→ WHAT IS EXPECTED
Print the line that has "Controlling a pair" in it, then every remaining line of the data, exactly and without anything extra.

DATA BLOCK: Begin

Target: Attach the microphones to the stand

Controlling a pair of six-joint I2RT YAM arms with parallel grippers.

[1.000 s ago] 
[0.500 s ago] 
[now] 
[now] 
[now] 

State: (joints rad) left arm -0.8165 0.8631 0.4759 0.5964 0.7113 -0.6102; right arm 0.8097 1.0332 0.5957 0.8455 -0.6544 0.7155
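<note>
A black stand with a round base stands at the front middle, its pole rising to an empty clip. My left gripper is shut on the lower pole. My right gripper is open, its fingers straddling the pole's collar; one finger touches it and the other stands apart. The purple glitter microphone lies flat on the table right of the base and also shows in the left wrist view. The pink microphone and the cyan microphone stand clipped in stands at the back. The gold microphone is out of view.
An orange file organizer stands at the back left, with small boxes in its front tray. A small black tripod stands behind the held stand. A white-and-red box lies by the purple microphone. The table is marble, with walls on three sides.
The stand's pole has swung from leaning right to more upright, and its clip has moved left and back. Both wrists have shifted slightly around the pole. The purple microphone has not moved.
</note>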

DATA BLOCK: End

→ SOLUTION TO THE EXERCISE
Controlling a pair of six-joint I2RT YAM arms with parallel grippers.

[1.000 s ago] 
[0.500 s ago] 
[now] 
[now] 
[now] 

State: (joints rad) left arm -0.8165 0.8631 0.4759 0.5964 0.7113 -0.6102; right arm 0.8097 1.0332 0.5957 0.8455 -0.6544 0.7155
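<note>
A black stand with a round base stands at the front middle, its pole rising to an empty clip. My left gripper is shut on the lower pole. My right gripper is open, its fingers straddling the pole's collar; one finger touches it and the other stands apart. The purple glitter microphone lies flat on the table right of the base and also shows in the left wrist view. The pink microphone and the cyan microphone stand clipped in stands at the back. The gold microphone is out of view.
An orange file organizer stands at the back left, with small boxes in its front tray. A small black tripod stands behind the held stand. A white-and-red box lies by the purple microphone. The table is marble, with walls on three sides.
The stand's pole has swung from leaning right to more upright, and its clip has moved left and back. Both wrists have shifted slightly around the pole. The purple microphone has not moved.
</note>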

No additional work remains on the exercise.